After about ten years of implementation some fine tuning is needed for the Mental Health Services Act to better achieve its goals
This Thursday May 26th the Little Hoover Commission will hold its second hearing on the Mental Health Services Act (MHSA). At issue is its conclusion that state officials have not implemented the recommendations they made in January 2015.
At the same time legislators are taking unprecedented steps to earmark funds (Senate No Place Like Home budget proposal; AB 2017 McCarty – College Students; AB 2279 – Fiscal Reporting). CCCBHA and I support these efforts and join other stakeholders in recognizing the need for some fine tuning of this act.
- Get the “whatever it takes” model of comprehensive services from the children’s and adults’ systems of care to every child with a serious emotional disturbance and every adult and older adult with a severe mental illness
- Make prevention and early intervention the norm and not the exception so that people do not suffer for years without treatment – moving from a “fail first” system to one that gets people help at the first signs of mental illness.
When measured by these goals it is not clear we have made very much progress. However, that does not mean that the counties, the state or the Act can be significantly faulted for that failure. Instead, the results are primarily due to lack of adequate funds for community services and supports and lack of adequate knowledge of what would work best to achieve our prevention and early intervention goals – that mostly require action from other systems (primarily health care and education).
We can’t do much to change the two sources that will help us have enough funds – the economy and federal funds (which were increased significantly by the Affordable Care Act and could be increased even more by the Certified Community Behavioral Health Centers program). But we can do better to improve the focus, decision making process, and accountability to get more out of the available dollars.
Of critical importance is that we simply don’t have the reports we need to know which full service partnership programs are the most effective or efficient at serving each important population- by age, race ethnicity, sexual orientation or other variable.

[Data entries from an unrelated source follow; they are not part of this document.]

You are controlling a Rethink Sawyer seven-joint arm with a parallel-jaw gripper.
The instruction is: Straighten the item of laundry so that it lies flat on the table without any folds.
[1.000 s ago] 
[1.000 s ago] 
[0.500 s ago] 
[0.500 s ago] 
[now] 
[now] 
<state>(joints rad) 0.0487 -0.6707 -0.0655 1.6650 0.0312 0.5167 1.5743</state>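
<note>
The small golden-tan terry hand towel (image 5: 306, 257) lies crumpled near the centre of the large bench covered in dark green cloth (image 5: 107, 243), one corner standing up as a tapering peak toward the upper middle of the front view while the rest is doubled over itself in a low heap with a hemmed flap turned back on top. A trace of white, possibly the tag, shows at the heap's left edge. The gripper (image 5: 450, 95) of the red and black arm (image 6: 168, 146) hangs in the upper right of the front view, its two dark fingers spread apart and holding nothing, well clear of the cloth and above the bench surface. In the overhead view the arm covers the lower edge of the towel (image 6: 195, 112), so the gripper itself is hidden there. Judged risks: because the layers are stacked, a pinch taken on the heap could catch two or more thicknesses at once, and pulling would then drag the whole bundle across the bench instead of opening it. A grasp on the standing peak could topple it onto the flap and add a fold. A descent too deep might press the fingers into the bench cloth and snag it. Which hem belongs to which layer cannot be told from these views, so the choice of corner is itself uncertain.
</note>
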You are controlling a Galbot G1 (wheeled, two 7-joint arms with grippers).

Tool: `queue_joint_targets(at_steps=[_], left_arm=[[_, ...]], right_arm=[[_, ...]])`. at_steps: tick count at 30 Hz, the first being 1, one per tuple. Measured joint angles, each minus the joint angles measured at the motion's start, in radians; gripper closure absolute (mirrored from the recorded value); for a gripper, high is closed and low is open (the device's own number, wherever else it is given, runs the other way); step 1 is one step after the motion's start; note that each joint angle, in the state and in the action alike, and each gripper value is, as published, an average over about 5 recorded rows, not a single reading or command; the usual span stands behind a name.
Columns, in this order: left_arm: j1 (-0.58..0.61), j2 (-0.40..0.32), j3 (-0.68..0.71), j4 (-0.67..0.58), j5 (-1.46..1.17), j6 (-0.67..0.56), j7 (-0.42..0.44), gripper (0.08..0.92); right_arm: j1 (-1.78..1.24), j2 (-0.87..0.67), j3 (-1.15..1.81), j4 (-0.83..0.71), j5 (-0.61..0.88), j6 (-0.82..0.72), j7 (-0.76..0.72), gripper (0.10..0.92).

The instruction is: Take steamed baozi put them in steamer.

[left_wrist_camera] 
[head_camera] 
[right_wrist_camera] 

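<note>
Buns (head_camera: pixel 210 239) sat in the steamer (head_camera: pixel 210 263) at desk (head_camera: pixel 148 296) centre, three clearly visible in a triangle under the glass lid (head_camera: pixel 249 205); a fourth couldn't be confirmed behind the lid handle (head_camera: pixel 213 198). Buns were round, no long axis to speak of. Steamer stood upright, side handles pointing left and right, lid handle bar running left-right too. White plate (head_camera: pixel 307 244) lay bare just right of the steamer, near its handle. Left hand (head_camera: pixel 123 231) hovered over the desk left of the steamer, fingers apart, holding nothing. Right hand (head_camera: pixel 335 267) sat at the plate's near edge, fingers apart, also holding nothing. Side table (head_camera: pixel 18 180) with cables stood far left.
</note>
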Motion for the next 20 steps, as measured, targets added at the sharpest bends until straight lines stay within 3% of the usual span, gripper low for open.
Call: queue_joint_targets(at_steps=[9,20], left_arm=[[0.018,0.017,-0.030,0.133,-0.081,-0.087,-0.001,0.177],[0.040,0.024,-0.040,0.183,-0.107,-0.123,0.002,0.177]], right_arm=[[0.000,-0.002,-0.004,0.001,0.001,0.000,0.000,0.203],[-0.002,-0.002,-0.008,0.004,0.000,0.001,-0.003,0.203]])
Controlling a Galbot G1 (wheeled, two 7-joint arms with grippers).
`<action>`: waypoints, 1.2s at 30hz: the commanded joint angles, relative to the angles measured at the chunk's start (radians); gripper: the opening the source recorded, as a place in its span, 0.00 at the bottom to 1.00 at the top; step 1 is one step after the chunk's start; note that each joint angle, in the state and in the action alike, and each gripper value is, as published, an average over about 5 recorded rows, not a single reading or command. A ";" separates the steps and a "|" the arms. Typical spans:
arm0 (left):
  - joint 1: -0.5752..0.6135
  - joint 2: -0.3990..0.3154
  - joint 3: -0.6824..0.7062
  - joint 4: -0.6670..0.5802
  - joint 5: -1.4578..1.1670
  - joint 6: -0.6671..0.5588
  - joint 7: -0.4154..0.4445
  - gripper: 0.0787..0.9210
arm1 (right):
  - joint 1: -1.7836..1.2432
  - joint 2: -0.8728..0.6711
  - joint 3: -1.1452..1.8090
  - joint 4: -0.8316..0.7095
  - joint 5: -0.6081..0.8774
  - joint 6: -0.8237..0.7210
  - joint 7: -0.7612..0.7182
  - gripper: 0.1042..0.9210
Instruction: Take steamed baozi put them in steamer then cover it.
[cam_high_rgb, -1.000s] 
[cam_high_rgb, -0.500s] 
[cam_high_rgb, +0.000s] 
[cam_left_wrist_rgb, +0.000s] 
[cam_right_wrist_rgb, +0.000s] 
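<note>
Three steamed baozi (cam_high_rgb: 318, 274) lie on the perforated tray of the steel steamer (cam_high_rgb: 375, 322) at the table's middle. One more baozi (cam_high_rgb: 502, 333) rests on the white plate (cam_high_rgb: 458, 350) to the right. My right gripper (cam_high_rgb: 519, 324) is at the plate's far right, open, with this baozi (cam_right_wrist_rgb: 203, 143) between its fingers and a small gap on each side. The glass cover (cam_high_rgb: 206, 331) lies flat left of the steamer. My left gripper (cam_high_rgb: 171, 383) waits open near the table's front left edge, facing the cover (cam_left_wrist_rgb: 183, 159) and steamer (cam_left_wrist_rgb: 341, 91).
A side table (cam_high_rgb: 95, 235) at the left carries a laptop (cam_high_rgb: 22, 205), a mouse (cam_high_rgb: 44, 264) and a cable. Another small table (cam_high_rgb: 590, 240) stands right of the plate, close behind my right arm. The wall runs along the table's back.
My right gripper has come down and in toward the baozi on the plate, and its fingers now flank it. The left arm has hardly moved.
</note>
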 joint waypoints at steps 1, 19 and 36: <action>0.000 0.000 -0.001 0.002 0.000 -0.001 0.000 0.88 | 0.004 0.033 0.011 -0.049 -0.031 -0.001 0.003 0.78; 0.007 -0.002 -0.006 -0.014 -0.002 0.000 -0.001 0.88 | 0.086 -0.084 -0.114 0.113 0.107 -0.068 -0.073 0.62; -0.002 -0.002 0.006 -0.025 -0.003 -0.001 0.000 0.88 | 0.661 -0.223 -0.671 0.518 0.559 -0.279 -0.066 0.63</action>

And stakeholders are rightly concerned that since state approval of county plans was eliminated most counties do not seem to have a process that their stakeholders consider adequate.
State officials join stakeholders in expressing concerns regarding lack of fiscal transparency regarding how much money the county spent in the past year and has available from each source for its budget year.
It is also appropriate for legislators to seek to earmark funds for college students, school mental health, crisis care, and triage as priority areas of focus that seem not to be getting adequate attention.
It is equally appropriate for children’s advocates to say “What about us?” in light of concerns related to the realignment of the two main funding sources- special education mental health (used to be AB 3632 and is now AB 114) and EPSDT.
When we wrote the act we had three goals for children with serious emotional disturbances:
- To protect the entitlements
- To fill in the gaps and use MHSA funds to pay for whatever the two entitlements (or private insurance) could not pay for
- To require every county to implement wrap around care as an alternative to residential placement when feasible
The MHSA will continue to be the fastest growing state revenue source – more than doubling over the past eleven years and projected to grow even faster over the next ten years.
At the state level we need a more strategic approach to prevention and early intervention to guide counties, so that within a few years we can see some standardization around a set of best practices.
After all this is health care – and you should get the same care no matter where you live. As both the Mental Health Services Act and Affordable Care act promise – everyone should get the right care at the right place at the right time.